]> granicus.if.org Git - liblinear/commitdiff
Modify linear.cpp so that users can easily give initial solutions.
authorpopo <popo@16e7d947-dcc2-db11-b54a-0017319806e7>
Wed, 29 Jun 2011 13:34:11 +0000 (13:34 +0000)
committerpopo <popo@16e7d947-dcc2-db11-b54a-0017319806e7>
Wed, 29 Jun 2011 13:34:11 +0000 (13:34 +0000)
linear.cpp

index 76e81d67b47f905883b0f211076102523d4ebcc3..2751bca63a325b12db5b8f1387a3125dd270dc96 100644 (file)
@@ -493,9 +493,15 @@ void Solver_MCSVM_CS::Solve(double *w)

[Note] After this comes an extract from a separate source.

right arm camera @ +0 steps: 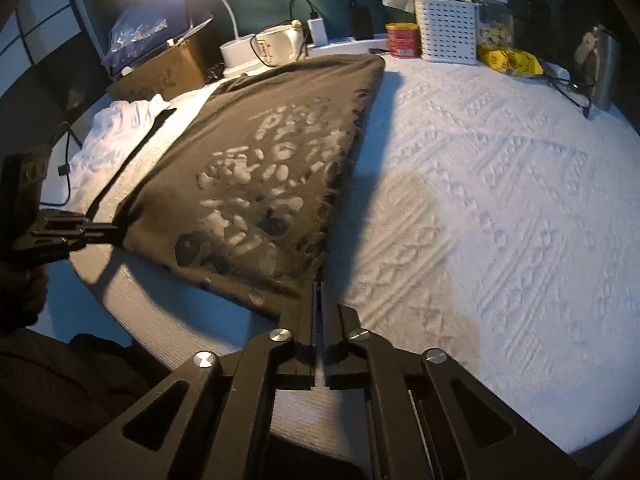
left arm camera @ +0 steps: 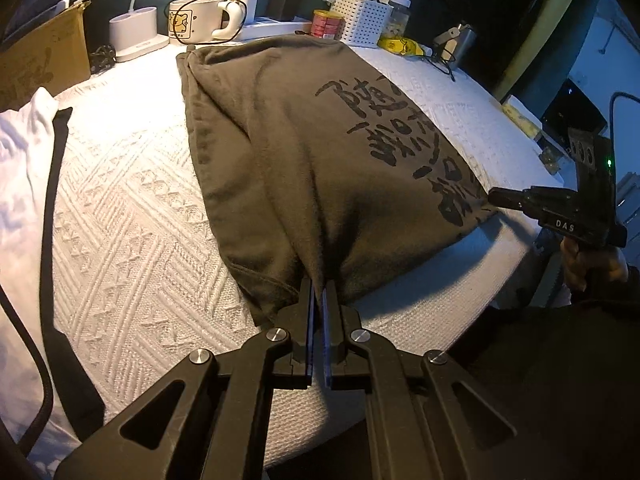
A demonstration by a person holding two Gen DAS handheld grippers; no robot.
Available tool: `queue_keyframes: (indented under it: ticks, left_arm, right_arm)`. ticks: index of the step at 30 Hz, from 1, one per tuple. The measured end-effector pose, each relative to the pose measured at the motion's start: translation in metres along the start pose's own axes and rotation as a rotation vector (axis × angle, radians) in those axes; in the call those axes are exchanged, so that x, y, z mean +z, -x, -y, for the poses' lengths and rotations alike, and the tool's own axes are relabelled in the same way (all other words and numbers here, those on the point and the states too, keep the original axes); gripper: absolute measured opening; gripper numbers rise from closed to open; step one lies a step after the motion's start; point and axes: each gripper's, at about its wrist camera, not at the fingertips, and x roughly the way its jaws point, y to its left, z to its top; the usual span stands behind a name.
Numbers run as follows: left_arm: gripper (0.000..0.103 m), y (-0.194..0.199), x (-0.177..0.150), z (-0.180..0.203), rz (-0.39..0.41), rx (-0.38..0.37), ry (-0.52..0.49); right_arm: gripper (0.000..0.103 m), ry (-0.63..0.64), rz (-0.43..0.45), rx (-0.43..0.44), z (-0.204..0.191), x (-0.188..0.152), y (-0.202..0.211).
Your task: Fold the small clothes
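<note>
A dark olive T-shirt [left arm camera: 288,152] with black printed characters lies folded lengthwise on the white textured tablecloth [left arm camera: 132,216]. My left gripper [left arm camera: 319,286] is shut on its near left corner at the table's front edge. My right gripper [right arm camera: 319,280] is shut on the near right corner of the T-shirt [right arm camera: 256,160]. The right gripper also shows in the left wrist view [left arm camera: 494,197], pinching the corner by the print. The left gripper shows in the right wrist view [right arm camera: 120,234] at the shirt's other near corner.
A white garment with black trim [left arm camera: 28,168] lies at the left. Along the back stand a cardboard box [left arm camera: 44,56], lamp base [left arm camera: 134,30], mug [left arm camera: 196,20], red can [left arm camera: 327,24], white perforated basket [left arm camera: 366,20], yellow packet [left arm camera: 400,45] and metal flask [right arm camera: 598,64].
</note>
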Motion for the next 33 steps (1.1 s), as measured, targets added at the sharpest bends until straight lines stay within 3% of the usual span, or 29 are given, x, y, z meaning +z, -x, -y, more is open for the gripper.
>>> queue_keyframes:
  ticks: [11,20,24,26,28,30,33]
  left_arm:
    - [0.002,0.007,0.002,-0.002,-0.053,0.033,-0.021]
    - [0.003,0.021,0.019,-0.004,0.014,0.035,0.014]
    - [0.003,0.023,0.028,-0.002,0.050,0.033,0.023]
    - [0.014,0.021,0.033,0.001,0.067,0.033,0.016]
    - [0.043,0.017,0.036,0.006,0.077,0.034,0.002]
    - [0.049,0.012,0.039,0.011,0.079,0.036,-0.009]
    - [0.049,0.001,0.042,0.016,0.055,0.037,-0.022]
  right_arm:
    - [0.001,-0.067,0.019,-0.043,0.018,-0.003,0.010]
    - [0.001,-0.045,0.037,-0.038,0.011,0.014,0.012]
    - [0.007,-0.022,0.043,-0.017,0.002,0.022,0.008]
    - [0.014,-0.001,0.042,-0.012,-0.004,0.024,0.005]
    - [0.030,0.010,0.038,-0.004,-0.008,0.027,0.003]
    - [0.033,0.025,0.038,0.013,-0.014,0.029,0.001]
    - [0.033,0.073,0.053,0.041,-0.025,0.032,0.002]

        int *active_size_i = new int[l];
        double eps_shrink = max(10.0*eps, 1.0); // stopping tolerance for shrinking
        bool start_from_all = true;
-       // initial
+
+       // Initial alpha can be set here. Note that 
+       // sum_m alpha[i*nr_class+m] = 0, for all i=1,...,l-1
+       // alpha[i*nr_class+m] <= C[GETI(i)] if prob->y[i] == m
+       // alpha[i*nr_class+m] <= 0 if prob->y[i] != m
+       // If initial alpha isn't zero, uncomment the for loop below to initialize w
        for(i=0;i<l*nr_class;i++)
                alpha[i] = 0;
+
        for(i=0;i<w_size*nr_class;i++)
                w[i] = 0; 
        for(i=0;i<l;i++)
@@ -506,7 +512,12 @@ void Solver_MCSVM_CS::Solve(double *w)
                QD[i] = 0;
                while(xi->index != -1)
                {
-                       QD[i] += (xi->value)*(xi->value);
+                       double val = xi->value;
+                       QD[i] += val*val;
+       
+                       // Uncomment the for loop if initial alpha isn't zero
+                       // for(m=0; m<nr_class; m++)

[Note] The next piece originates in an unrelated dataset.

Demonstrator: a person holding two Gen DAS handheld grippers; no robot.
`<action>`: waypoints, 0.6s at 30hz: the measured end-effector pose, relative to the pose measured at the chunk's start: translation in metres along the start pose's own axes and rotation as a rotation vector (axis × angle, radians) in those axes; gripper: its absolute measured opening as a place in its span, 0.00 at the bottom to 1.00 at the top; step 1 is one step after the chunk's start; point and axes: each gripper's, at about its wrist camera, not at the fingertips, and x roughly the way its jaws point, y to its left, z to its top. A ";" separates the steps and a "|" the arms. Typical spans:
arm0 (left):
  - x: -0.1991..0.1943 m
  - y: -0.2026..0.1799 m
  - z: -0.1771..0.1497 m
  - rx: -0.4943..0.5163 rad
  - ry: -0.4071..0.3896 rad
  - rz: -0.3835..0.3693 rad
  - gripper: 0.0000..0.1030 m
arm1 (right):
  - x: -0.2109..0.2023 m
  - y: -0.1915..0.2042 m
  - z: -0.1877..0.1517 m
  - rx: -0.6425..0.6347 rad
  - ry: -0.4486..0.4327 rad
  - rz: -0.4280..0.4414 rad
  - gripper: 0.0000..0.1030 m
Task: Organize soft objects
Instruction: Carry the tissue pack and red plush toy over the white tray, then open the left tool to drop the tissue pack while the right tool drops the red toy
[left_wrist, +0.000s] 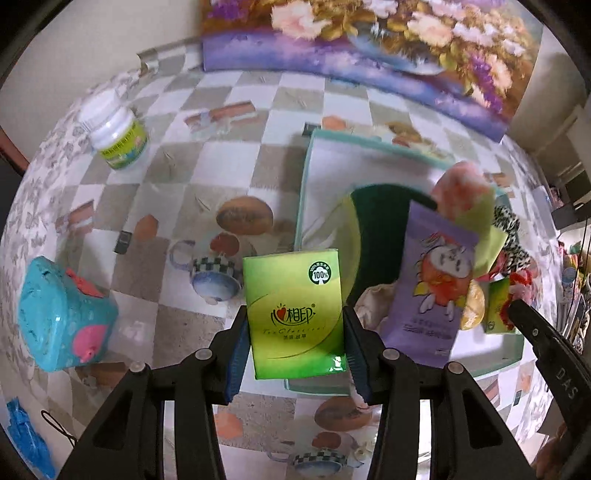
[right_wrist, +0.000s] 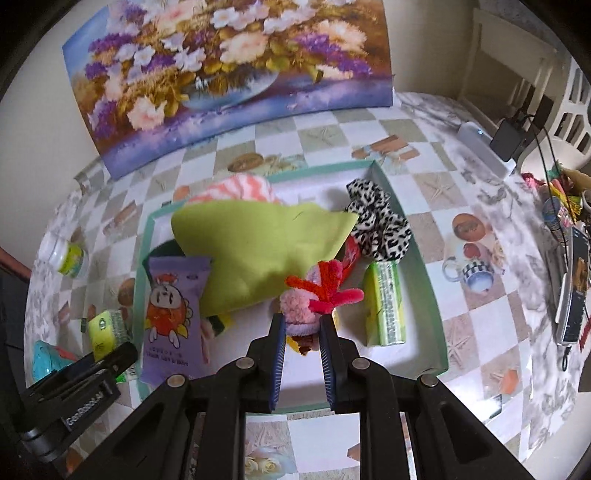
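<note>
**Tissue pack held just short of the tray's near-left corner**

Checkered oilcloth covers the table (left_wrist: 229, 166), with a flower painting (right_wrist: 229, 70) propped against the wall behind. We hold the green tissue pack (left_wrist: 295, 314) in our left claw (left_wrist: 295, 354): its pads press both long sides, closed to the pack's width, and the pack stands upright between them with its long axis running away from the camera. From the left wrist view it hangs just beside the near-left corner of the teal tray (left_wrist: 304, 177), which lies ahead and to the right.

Our right claw (right_wrist: 302, 332) is over the tray's near half, its pads closed about a pink fuzzy toy (right_wrist: 299, 306) with red-orange pipe-cleaner limbs; whether they press it firmly we cannot tell.

Already in the tray: a purple snack pouch (right_wrist: 171, 310) along the left wall, a lime-green cloth (right_wrist: 258, 243) across the middle, a leopard-print scrunchie (right_wrist: 380, 218) at the far right, and a second green pack (right_wrist: 386, 306) near the right wall.

We judge the left arm the nearer one for the pack, and the move to be forward and right over the wall. Open floor shows at the tray's near edge and far-left corner; the pouch crowds the left wall, so clearance there looks tight. A white bottle (left_wrist: 114, 129) and a turquoise toy (left_wrist: 62, 314) lie well apart to the left.
</note>
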 end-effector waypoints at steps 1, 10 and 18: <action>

+                       //      w[(xi->index-1)*nr_class+m] += alpha[i*nr_class+m]*val;
                        xi++;
                }
                active_size_i[i] = nr_class;
@@ -740,11 +751,8 @@ static void solve_l2r_l1l2_svc(
                upper_bound[2] = Cp;
        }
 
-       for(i=0; i<w_size; i++)
-               w[i] = 0;
        for(i=0; i<l; i++)
        {
-               alpha[i] = 0;
                if(prob->y[i] > 0)
                {
                        y[i] = +1; 
@@ -753,12 +761,25 @@ static void solve_l2r_l1l2_svc(
                {
                        y[i] = -1;
                }
+       }
+
+       // Initial alpha can be set here. Note that
+       // 0 <= alpha[i] <= upper_bound[GETI(i)]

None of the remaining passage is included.